> [TASK BRIEF]: Which lines in the data below contain the word "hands"? Copy each of them.
-- RECORDS TO PROCESS follows --
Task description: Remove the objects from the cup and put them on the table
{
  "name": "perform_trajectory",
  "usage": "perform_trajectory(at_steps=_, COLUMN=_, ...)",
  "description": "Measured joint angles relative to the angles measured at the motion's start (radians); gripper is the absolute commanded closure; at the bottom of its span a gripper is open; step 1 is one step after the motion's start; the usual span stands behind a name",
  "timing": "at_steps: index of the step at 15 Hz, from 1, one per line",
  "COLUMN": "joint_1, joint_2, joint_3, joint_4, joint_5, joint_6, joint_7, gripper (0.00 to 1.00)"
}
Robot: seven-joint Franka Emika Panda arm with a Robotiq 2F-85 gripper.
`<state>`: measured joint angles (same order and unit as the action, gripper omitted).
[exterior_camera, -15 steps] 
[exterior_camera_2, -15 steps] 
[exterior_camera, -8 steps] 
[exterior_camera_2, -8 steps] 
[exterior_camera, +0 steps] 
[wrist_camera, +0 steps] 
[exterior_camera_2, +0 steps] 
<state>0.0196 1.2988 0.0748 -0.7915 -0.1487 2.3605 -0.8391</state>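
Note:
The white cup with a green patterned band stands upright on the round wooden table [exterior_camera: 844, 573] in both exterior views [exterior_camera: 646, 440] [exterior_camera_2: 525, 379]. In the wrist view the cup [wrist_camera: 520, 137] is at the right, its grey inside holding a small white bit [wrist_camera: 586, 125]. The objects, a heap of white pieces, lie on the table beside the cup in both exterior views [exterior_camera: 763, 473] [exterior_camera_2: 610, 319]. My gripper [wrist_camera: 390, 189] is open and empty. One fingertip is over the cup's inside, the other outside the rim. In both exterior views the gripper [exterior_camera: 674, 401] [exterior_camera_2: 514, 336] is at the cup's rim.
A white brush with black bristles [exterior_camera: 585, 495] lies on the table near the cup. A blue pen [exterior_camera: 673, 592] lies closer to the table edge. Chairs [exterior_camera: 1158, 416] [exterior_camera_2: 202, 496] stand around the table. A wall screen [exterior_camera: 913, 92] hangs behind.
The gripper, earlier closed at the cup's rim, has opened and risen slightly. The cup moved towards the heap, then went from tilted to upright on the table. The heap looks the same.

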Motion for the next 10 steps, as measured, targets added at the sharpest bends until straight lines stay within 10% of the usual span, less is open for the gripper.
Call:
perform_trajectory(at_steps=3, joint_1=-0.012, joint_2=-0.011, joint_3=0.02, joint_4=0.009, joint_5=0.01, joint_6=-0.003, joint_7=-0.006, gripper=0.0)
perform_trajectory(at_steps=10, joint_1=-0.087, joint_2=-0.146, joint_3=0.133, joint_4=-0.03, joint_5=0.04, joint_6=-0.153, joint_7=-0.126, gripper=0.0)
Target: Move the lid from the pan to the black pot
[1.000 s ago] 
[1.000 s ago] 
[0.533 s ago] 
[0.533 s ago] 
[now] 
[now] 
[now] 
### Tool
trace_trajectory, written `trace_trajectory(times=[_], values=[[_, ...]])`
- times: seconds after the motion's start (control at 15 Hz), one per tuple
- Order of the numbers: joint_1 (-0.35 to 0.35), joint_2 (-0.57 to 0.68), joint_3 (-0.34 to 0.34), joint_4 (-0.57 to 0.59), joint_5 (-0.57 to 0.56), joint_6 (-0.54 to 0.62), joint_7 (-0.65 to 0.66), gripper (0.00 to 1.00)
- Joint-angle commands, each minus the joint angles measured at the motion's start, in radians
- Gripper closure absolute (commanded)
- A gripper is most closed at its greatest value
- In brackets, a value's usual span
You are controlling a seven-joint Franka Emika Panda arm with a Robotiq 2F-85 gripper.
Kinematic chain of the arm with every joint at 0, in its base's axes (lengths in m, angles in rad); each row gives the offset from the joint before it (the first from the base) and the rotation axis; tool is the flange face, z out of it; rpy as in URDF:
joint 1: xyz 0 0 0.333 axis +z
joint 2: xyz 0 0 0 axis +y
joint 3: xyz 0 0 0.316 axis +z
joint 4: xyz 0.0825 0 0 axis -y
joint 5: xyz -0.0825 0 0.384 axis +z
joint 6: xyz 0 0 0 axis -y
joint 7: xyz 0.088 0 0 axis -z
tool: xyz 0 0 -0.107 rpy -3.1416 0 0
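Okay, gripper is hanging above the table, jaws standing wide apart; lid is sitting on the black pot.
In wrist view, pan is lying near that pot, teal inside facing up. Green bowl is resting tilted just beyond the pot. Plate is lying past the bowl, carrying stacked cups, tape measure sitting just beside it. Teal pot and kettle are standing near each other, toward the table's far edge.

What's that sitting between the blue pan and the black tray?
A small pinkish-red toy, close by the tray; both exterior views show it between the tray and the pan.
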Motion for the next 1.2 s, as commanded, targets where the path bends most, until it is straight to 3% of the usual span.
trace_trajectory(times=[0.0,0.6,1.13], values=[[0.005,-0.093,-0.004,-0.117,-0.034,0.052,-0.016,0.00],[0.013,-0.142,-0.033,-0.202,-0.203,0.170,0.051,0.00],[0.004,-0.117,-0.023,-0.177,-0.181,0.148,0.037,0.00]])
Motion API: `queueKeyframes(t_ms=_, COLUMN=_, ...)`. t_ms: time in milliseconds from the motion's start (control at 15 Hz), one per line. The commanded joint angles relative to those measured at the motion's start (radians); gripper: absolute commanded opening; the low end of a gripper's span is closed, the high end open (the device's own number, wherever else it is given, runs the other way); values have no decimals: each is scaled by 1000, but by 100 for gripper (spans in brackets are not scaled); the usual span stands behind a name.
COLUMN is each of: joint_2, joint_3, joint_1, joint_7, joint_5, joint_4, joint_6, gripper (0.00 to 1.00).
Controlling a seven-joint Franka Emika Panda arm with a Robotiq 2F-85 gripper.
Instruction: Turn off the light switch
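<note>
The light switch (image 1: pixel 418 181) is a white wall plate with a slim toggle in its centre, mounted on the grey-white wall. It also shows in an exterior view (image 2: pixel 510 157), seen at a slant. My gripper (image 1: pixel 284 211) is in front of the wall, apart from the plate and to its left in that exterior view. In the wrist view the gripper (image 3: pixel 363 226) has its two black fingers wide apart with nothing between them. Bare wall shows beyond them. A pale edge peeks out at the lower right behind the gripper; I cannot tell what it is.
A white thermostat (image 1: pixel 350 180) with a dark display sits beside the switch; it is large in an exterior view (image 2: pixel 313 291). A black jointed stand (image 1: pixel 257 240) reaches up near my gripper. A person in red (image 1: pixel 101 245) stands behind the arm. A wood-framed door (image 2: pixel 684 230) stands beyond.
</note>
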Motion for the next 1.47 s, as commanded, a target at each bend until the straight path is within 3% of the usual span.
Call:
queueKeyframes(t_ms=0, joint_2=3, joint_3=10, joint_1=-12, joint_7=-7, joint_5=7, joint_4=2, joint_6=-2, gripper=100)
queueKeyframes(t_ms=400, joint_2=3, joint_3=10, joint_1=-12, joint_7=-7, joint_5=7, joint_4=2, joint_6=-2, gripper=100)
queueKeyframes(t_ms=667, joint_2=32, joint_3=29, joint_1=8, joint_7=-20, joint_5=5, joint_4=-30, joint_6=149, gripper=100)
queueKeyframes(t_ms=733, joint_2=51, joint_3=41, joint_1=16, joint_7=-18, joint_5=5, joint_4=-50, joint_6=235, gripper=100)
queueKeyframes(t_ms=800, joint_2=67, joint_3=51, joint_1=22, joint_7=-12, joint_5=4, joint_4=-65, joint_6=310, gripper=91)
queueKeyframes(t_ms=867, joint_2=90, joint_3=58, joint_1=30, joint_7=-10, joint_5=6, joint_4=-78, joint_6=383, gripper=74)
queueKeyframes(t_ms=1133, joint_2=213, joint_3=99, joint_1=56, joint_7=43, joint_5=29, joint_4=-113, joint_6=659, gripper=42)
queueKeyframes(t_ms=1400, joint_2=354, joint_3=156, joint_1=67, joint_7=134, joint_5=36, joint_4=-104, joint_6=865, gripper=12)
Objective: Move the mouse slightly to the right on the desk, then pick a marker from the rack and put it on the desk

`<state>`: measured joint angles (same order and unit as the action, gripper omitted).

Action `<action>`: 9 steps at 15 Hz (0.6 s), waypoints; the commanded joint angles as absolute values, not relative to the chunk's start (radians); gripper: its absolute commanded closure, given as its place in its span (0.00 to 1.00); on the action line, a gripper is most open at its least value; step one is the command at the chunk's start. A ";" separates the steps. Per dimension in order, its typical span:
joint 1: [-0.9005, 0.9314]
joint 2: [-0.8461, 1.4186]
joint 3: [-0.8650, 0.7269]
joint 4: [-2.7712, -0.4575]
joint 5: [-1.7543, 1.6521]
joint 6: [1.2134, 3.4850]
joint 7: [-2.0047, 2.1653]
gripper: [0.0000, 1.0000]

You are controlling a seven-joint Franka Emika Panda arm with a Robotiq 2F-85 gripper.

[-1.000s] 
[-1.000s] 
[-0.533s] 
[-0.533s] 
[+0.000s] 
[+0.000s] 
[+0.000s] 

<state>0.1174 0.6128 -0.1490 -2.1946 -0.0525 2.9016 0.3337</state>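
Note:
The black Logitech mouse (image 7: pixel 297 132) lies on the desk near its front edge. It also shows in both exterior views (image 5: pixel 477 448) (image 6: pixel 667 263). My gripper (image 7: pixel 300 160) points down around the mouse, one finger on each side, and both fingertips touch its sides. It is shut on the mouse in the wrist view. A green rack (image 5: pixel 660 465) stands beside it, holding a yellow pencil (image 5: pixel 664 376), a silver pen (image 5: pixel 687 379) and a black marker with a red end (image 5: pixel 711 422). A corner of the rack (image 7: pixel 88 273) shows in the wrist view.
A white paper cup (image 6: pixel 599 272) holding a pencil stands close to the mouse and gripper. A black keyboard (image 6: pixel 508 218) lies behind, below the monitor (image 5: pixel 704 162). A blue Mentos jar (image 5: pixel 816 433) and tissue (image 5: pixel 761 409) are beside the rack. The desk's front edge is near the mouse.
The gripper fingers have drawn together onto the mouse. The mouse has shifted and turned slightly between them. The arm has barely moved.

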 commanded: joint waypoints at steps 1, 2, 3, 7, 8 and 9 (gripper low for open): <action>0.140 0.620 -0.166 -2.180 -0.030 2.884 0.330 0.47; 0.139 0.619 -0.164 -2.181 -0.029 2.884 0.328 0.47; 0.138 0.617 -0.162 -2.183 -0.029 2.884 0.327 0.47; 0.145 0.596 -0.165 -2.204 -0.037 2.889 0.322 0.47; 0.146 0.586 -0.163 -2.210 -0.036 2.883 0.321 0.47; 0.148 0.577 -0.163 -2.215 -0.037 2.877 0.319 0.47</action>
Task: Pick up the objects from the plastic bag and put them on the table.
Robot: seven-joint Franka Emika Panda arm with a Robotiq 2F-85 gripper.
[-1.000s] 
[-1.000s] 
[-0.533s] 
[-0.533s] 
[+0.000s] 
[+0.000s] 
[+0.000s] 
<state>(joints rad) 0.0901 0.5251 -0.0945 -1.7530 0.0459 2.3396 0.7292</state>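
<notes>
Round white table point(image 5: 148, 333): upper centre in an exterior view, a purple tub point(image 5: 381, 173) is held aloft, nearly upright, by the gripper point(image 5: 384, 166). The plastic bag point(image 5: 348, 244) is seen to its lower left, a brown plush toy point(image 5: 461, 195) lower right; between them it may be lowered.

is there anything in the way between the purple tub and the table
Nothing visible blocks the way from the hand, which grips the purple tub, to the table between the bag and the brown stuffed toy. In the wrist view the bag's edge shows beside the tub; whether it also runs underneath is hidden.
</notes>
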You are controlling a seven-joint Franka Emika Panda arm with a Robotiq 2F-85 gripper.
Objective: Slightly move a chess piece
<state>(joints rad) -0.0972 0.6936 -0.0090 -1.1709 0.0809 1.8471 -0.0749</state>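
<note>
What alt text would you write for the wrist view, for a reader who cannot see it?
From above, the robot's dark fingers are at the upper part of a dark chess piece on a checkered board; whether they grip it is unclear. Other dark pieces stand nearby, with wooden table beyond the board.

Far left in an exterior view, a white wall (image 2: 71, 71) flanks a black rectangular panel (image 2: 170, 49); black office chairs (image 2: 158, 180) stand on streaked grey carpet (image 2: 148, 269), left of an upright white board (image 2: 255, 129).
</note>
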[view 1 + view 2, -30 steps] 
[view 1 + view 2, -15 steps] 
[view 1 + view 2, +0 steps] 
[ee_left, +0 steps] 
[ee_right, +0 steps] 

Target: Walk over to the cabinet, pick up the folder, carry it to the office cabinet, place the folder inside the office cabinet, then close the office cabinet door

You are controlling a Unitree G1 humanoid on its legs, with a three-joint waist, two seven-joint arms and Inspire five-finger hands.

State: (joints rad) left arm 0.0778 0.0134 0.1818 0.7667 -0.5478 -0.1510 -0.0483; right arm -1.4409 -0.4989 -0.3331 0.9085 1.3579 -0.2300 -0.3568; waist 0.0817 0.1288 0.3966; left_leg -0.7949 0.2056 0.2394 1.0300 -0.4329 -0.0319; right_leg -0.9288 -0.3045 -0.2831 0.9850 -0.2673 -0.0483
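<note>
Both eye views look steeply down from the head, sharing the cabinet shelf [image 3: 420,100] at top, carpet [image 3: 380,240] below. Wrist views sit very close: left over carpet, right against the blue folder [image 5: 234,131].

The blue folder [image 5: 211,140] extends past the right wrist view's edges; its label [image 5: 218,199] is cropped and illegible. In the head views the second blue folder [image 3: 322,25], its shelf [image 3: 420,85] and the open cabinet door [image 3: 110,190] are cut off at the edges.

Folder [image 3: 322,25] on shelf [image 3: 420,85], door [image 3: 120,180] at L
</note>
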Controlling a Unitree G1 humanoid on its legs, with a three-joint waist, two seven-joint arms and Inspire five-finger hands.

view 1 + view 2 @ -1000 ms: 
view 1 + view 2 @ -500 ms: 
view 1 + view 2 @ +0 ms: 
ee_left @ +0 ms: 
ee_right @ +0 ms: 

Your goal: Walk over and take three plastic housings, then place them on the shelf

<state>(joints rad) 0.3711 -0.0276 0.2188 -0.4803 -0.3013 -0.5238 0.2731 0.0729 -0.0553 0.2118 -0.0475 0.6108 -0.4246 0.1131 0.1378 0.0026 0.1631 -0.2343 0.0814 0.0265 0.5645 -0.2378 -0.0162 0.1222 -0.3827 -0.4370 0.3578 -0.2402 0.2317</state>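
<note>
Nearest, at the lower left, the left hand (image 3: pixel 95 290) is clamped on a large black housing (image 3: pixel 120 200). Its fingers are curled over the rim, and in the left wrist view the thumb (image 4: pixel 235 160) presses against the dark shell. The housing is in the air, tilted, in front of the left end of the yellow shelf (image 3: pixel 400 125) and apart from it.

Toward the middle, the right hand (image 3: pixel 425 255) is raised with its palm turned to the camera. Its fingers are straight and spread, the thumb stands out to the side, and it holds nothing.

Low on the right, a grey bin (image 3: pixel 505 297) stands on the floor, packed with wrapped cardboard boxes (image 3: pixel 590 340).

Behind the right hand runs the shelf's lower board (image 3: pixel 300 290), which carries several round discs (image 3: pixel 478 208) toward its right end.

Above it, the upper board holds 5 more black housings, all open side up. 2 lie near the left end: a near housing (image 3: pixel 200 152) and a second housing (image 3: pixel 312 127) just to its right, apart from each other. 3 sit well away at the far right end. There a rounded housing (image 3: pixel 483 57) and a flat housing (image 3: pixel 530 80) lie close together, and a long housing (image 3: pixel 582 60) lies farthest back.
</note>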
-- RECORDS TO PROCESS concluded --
> [OUTPUT OF THE EXERCISE]:
You are controlling a Unitree G1 humanoid on its legs, with a three-joint waist, two seven-joint arms and Inspire five-finger hands.
Controlling a Unitree G1 humanoid on its legs, with a three-joint waist, two seven-joint arms and Inspire five-finger hands.

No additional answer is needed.